What’s Killing U.S. Business Schools? These 4 Charts Help Explain
The Wall Street Journal reported Friday that the University of Wisconsin is in the process of reviewing its graduate business degree programs, a process that may result in the discontinuation of its two-year full-time MBA program. (According to the Journal, the business school’s faculty will vote on the decision early next month.)
The Midwestern school’s program may become the latest casualty in a string of closures of MBA programs around the country. The University of Iowa’s Tippie College of Business announced in August that it would end its full-time MBA program. In recent years, Wake Forest University, Thunderbird School of Global Management, Virginia Tech, and Simmons College (the country’s only all-female business school) have shuttered their traditional two-year programs.
While it’s true that fewer students are applying to b-school each year, supply and demand is hardly the only factor driving the trend. Here are others to consider.
1. Non-MBA graduate business degrees are proliferating.
As the Journal notes, the University of Wisconsin recently began offering part-time and specialized programs in accounting and finance—programs that are potentially cannibalistic to its MBA program. But the university is catering to students’ increasing interest in more tailored education.
Globally, the percentage of candidates considering only business master’s degrees has increased from 15% in 2009 to 23% in 2016, according to a 2017 report by the Graduate Management Admissions Council (GMAC), the organization that administers the GMAT, the business school entrance exam. Candidates considering only MBA programs decreased from 52% to 49% over the same period.
2. Fewer international students are opting for American schools.
Meanwhile, the number of international students who want to study in the U.S. is down: 58% in 2016 vs. 61% in 2009, according to GMAC. Potential considerations: the Trump administration’s proposed travel bans and tightened immigration policies as well as the United Kingdom’s decision to leave the European Union. For students in Western Europe, the top preferred locale from business school is now the U.K., rather than the U.S., which was the most preferred option in 2009.
3. Undergraduate student debt is ballooning.
Students’ willingness to take out loans for graduate degrees is also on the decline, and many are still paying off loans from their undergraduate education. Compared to 2009, fewer candidates say they expect to take out loans to cover their education and are instead relying on financial aid in the form of grants, fellowships, and scholarships, as well as parental support.

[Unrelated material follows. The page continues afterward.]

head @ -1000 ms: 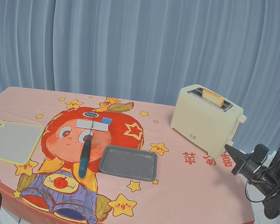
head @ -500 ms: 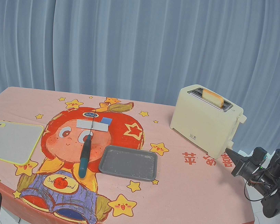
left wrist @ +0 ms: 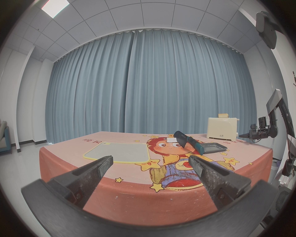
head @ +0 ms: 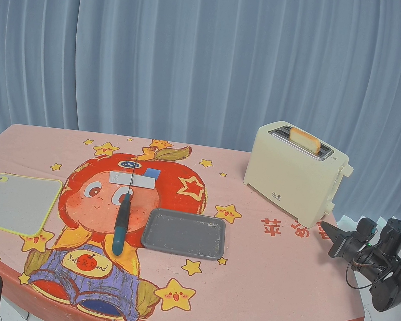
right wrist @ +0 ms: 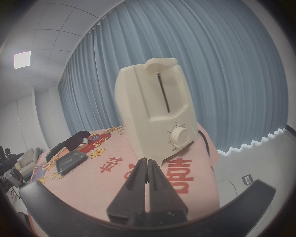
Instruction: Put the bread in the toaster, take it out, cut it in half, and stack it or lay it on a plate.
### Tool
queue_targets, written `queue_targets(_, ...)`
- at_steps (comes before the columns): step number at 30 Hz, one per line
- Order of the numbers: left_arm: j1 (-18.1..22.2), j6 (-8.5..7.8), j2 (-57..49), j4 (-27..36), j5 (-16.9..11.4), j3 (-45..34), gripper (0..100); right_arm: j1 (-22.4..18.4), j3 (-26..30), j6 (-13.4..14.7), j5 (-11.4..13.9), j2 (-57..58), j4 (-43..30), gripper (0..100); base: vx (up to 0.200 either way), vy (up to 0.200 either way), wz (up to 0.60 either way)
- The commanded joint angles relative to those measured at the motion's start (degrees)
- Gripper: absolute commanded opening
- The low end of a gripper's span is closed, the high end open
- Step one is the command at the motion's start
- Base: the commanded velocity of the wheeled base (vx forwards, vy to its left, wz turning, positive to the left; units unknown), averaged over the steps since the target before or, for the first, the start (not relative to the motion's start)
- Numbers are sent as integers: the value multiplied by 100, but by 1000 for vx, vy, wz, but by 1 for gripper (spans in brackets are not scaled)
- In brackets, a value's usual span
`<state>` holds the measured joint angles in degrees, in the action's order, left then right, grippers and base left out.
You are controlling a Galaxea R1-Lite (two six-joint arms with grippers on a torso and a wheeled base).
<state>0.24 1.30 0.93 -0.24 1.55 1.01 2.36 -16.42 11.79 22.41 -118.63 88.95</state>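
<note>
A cream toaster (head: 294, 171) stands at the table's far right, with a slice of bread (head: 305, 140) sticking up from its slot. The toaster's (right wrist: 155, 108) lever end and dial face my right gripper (right wrist: 147, 163), which is shut and empty. That right gripper (head: 325, 226) hangs low beside the table's right edge, just short of the toaster's near corner. A knife (head: 123, 216) with a teal handle lies mid-table, next to a grey tray-like plate (head: 184, 233). A cutting board (head: 18, 203) lies at the left. My left gripper (left wrist: 151, 165) is open, below the table's front left corner.
A white and blue card (head: 133, 178) lies beyond the knife's tip. Blue curtains hang behind the table. The cartoon tablecloth (head: 252, 280) is bare at the front right. The table's right edge drops off close to my right arm.
My right gripper has sunk lower and drawn slightly back from the toaster's lever side. Bread, knife, plate and board have not moved.
</note>
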Motion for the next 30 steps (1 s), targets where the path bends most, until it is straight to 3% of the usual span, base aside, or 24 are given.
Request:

Student loan debt held by Americans has increased to more than $1.3 trillion dollars this year. A 2014 report from the New American Foundation estimated that 40% of loan debt was held by the 14% of students seeking graduate degrees and the College Board found that graduate students borrow an average of nearly three times more per year than undergraduates.
4. Top business schools are pulling away from the pack.
While applications to business school overall have declined over the past three years, this isn’t necessarily the case across the board. On the contrary, the top-ranked business schools are seeing a massive influx of interest from students. Yale University’s School of Management, for example, has seen a whopping 45% increase in applications since 2013. Massachusetts Institute of Technology’s Sloan School of Business has seen a 28% increase, and University of California-Berkeley’s Haas has seen a 20.7% uptick.
In fact, of the top ten business schools in the country—according to U.S. News & World Report—just one, Dartmouth College’s Tuck, has seen a decline (2.6%) in the number of applicants.